Definition. The (cohomological) Brauer group is $$\operatorname{Br}(X) := H^2_\mathrm{ét}(X,\mathbf{G}_m).$$

For simplicity, we work with varieties over an algebraically closed field $k$.

Definition. A proper, flat morphism $\pi\colon X \to Y$ between varieties over $k$ is a $\mathbf{P}^n$-fibration if for every closed point $y \in Y$, the fiber $X_{y}$ is isomorphic to $\mathbf{P}^n_{k}$.

We will show the following:

Theorem. If $\pi\colon X \to Y$ is a $\mathbf{P}^n$-fibration and $\operatorname{Br}(Y) = 0$, then there exists a rank $n+1$ locally free sheaf $\mathscr{E}$ on $Y$ such that $X \simeq \mathbf{P}(\mathscr{E})$ over $Y$.

I don't know how exactly the condition $k = \overline{k}$ could be weakened to a version of this result where only geometric fibers are known to be isomorphic to $\mathbf{P}^n$.

Note that if $Y$ is regular, then since $\operatorname{Br}(Y) \hookrightarrow \operatorname{Br}\bigl(K(Y)\bigr)$, where $K(Y)$ denotes the function field of $Y$ [Grothendieck, Cor. 1.10], the triviality of the Brauer group of the generic point is indeed sufficient for the conclusion to hold.

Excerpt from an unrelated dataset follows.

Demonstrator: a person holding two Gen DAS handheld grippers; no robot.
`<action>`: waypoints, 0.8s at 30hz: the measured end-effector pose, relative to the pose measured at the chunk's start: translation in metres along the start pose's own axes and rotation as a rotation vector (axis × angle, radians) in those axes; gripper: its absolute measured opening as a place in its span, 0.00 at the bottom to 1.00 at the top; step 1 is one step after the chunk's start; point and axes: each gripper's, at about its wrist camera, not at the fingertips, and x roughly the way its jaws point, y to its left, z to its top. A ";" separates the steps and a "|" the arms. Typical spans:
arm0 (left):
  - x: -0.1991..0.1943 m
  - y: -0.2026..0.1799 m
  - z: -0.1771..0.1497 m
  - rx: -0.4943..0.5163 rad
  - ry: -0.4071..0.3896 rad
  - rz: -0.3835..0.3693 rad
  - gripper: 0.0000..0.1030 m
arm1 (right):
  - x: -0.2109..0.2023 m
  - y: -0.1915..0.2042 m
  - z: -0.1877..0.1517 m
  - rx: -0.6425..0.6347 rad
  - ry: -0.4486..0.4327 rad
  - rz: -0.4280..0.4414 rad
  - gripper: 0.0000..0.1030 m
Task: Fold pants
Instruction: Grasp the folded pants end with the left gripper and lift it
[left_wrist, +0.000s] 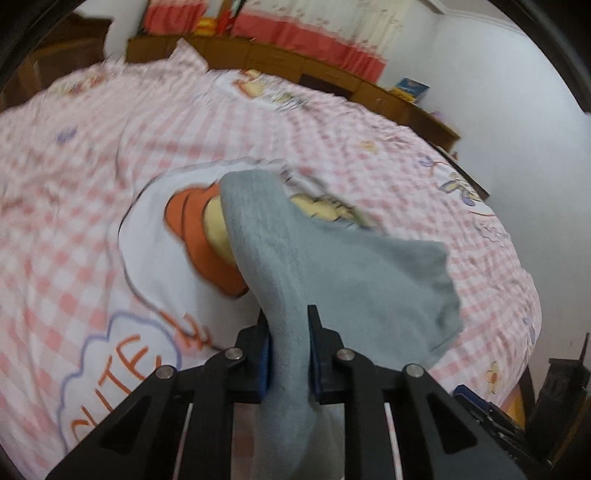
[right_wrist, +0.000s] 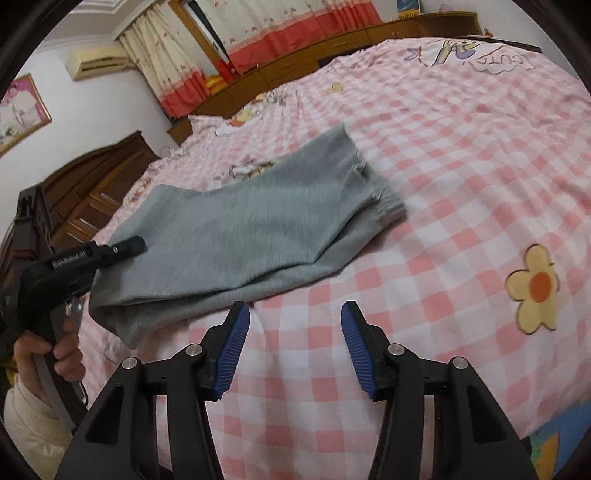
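Observation:
Grey pants (right_wrist: 236, 236) lie on the pink checked bed, folded over on themselves, with the cuffed end (right_wrist: 384, 199) at the far right. My left gripper (left_wrist: 290, 332) is shut on a fold of the grey pants (left_wrist: 332, 266) and holds that part lifted above the bedspread. It also shows in the right wrist view (right_wrist: 122, 248), at the left end of the pants, held by a hand. My right gripper (right_wrist: 295, 317) is open and empty, just in front of the near edge of the pants, above the bedspread.
The bedspread (right_wrist: 461, 155) is pink and white check with cartoon prints and a yellow flower (right_wrist: 535, 288). Wooden cabinets (right_wrist: 325, 48) and curtains run along the far side. A dark wooden headboard (right_wrist: 96, 177) stands at the left. The bed edge drops off at the right in the left wrist view (left_wrist: 532, 332).

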 end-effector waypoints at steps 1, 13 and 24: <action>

We first need some preliminary results.

Lemma. Let $(R,\mathfrak{m},k)$ be a complete local ring, let $X$ be proper and flat over $R$, and consider the cartesian diagram $$\require{AMScd} \begin{CD} X @<<< X_0\\ @VVV @VVV\\ \operatorname{Spec} R @<<< \operatorname{Spec} k \end{CD}$$ If $X_0 \simeq \mathbf{P}^n_k$, then $X \simeq \mathbf{P}^n_R$.

Proof of Lemma. This follows from general deformation theory [Sernesi, Cor. 1.2.15] since $H^1(\mathbf{P}^n,T_{\mathbf{P}^n}) = 0$. $\blacksquare$

I also have a direct proof of the Lemma in mind, if you would like to see it.

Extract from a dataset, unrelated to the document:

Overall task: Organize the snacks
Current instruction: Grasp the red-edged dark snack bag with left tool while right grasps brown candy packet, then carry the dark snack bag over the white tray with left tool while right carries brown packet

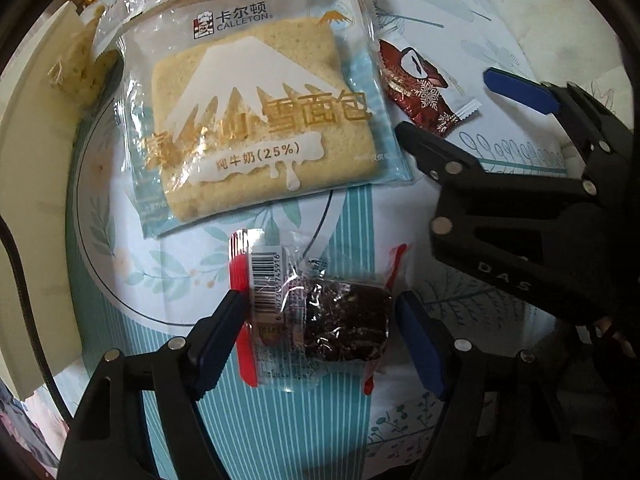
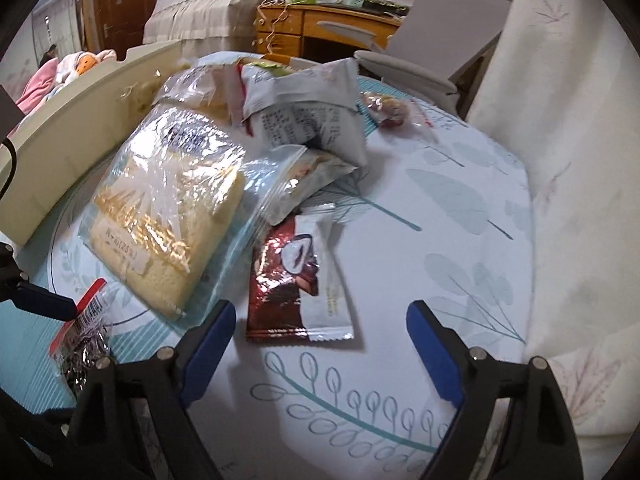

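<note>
My left gripper is open, its blue pads either side of a small clear-wrapped dark brownie snack with red ends and a barcode, lying on the cloth. The snack also shows in the right wrist view. Beyond it lies a large Calleton bread packet, also in the right wrist view. A dark red and white snack packet lies to its right. My right gripper is open just short of that red packet; it also shows in the left wrist view.
More snack bags pile up behind: a grey-white printed bag and a small clear packet. A cream curved board runs along the left. A white cushion rises on the right. A wooden desk and chair stand behind.
</note>
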The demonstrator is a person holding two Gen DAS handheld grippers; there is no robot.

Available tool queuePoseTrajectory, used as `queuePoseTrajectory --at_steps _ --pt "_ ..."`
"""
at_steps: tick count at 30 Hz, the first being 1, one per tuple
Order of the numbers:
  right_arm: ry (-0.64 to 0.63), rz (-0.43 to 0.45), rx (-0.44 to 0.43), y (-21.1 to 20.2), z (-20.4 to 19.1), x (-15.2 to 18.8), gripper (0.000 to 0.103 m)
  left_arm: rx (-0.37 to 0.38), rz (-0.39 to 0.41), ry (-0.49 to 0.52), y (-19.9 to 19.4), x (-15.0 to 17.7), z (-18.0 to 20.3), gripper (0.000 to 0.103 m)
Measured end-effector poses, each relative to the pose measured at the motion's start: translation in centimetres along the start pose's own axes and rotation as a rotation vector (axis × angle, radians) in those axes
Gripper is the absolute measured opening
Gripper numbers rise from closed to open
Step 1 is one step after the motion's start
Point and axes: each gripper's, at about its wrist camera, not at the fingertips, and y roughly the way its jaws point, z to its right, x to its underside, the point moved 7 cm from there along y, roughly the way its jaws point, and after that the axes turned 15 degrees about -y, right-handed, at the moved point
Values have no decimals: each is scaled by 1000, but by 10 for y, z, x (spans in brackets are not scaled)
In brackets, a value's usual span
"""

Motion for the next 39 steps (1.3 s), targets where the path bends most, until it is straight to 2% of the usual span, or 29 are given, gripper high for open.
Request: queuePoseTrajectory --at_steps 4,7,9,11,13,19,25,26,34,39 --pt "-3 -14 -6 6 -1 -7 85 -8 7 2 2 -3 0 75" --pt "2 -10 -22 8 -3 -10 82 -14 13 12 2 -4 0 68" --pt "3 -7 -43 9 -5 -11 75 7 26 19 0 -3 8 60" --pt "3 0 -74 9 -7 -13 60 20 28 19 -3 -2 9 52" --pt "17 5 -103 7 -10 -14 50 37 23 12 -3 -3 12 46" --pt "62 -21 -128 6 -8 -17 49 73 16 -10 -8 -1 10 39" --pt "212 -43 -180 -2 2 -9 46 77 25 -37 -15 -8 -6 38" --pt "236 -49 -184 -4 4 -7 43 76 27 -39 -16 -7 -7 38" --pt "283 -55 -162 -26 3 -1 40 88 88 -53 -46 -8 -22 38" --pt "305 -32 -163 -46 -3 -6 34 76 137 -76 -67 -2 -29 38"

Proposition. If $\pi\colon X \to Y$ is a $\mathbf{P}^n$-fibration, then for every closed point $y \in Y$, there is an étale morphism $\varphi\colon V \to Y$ such that $y \in \operatorname{im}(\varphi)$, and an isomorphism $X \times_Y V \simeq V \times \mathbf{P}^n$ over $V$.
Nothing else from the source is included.